Some might see this as probably pathetic, but something so simple can change your life completely.
When I was a kid, I used to hang out with my mates, used to be great until some new kids moved just around the block which kind of stirred up the atmosphere.
They were alright to begin with, but as we all got older, silly little things like knock door run, turned into stealing stuff from shops, vandalizing stuff in stores and just being an a***hole. I'm a nice person, I wouldn't hurt someone or steal from someone, but at a young age with people a bit older than me pressure you into doing stuff. I was caught stealing from a shop, I felt embarrassed, ashamed and scared to think what my parents might do if they had found out. I always feel guilty if I know I am in the wrong. My "friends" just laughed about it, comments were spread around and I didn't want it to get back to my parents. I had to man up and tell me parents what I had done because it would just make me feel sick.
They grounded me for several months and that's when I started playing video games a lot more. After those months, I chose to just keep playing.

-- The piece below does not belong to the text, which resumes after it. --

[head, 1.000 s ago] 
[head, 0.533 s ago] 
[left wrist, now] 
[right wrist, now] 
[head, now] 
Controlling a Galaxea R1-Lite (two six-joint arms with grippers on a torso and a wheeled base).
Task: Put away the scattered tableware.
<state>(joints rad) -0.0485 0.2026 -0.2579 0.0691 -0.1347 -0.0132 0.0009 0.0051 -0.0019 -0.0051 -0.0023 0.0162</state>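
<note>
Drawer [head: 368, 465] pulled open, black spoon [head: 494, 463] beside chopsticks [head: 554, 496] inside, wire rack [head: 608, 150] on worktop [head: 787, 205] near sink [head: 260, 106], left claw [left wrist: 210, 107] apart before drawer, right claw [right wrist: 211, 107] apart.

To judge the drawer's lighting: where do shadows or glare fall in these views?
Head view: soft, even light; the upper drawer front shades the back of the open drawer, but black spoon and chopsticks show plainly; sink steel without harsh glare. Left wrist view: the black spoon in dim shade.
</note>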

I think if I hadn't gotten caught, told my parents, gotten grounded and chose to keep playing games, my life would be different to what it is now. Hell, I chose my career based on video games as a kid and I'm actually working towards it now.
I'm 21 right now, I study hard, work part time and I feel I am progressing.
The people I used to hang out with are like 24 I think, one works at Asda and has been since he was about 18. One I think is unemployed, used to be a tattoo artist, but stopped. He hangs out with the wrong kind of people. Another, pretty sure I heard just lounges around and smokes dope. The other one I heard isn't doing too bad. He wasn't a bad person to be honest and was again, influenced by the others.
As a whole, they have helped me get through some tough times mentally. They are great escapism, and excellent for blowing off some steam. When very little else has touched it, games have helped with depression-- at the very least, they are good for helping me not dwell on negative stuff in life.
I'm pretty sure they have also helped me be better at paying attention to little details and problem solving. Perhaps my reflexes are also better because of them.